Due to the temporary mortuary there were security guards guarding the site. They were heroically trying to be kind but inadvertently intimidated the people held up at the entrance. Each mourner had arrived in their own car and far more than the ten allowed had come along, creating a snake of traffic stretching back to the supermarket roundabout which blocked the access for frustrated shoppers.

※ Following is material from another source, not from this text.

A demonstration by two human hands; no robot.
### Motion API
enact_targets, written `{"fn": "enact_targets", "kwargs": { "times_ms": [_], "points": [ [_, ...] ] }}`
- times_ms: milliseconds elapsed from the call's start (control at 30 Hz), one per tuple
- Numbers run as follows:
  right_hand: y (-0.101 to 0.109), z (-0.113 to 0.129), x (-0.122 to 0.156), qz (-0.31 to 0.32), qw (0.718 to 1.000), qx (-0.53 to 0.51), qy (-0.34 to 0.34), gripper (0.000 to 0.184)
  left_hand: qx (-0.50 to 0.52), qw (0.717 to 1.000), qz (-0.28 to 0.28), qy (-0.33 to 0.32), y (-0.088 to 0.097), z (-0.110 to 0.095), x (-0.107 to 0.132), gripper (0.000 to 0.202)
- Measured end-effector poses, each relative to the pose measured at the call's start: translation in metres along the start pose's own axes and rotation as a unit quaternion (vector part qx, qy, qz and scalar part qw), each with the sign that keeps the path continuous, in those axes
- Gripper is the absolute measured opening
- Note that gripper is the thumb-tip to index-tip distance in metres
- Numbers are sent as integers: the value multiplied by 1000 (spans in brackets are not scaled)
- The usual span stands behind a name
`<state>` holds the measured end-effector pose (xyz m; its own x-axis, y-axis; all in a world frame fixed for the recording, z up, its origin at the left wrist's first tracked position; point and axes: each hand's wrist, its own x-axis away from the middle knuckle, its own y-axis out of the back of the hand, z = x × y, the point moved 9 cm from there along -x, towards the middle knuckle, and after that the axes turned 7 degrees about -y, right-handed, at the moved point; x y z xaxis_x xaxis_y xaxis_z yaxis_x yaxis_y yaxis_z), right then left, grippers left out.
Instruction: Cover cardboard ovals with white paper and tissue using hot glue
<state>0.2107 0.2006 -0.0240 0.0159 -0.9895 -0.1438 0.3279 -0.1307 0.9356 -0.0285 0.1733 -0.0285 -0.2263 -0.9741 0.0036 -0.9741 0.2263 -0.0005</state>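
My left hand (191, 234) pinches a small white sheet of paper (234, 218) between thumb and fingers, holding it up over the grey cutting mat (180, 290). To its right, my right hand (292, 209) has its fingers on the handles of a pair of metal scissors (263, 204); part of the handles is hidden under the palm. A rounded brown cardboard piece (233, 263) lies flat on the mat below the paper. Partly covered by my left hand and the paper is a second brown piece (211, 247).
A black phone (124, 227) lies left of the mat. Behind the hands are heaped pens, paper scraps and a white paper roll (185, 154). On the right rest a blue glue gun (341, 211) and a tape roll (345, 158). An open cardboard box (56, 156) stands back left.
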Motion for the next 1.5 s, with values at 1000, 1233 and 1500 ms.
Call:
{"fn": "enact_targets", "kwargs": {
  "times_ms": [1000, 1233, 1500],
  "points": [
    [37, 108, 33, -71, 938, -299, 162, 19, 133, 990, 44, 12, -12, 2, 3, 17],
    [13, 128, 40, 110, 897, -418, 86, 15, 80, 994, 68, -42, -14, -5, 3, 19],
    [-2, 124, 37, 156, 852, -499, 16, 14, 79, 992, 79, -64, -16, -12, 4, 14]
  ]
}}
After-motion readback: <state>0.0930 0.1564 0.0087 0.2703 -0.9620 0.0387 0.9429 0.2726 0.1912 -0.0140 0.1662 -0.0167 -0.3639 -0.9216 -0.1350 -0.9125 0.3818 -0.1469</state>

There was no means of communication between the security guards and the crematorium staff, so we just had to wait. Eventually the people attending the first funeral were ushered out and those for the next took their place. First though there had to be a last gasp discussion of which of the twenty mourners could go into the chapel where they were to be socially distanced for the duration of the service. While the funeral director and the crematorium staff sorted that out the parakeets chatted in the trees as usual and I debated in my head how I was going to break the news to the grieving family that their one hymn had mysteriously dropped off the computerised music system. And how thirty minutes of music, eulogies and prayers could be squeezed into the fifteen minutes of the allotted time that remained.

The rite was concluded not with handshakes but hand washing!

Shared goodwill, patience and the solidarity of bewilderment just about saw us through.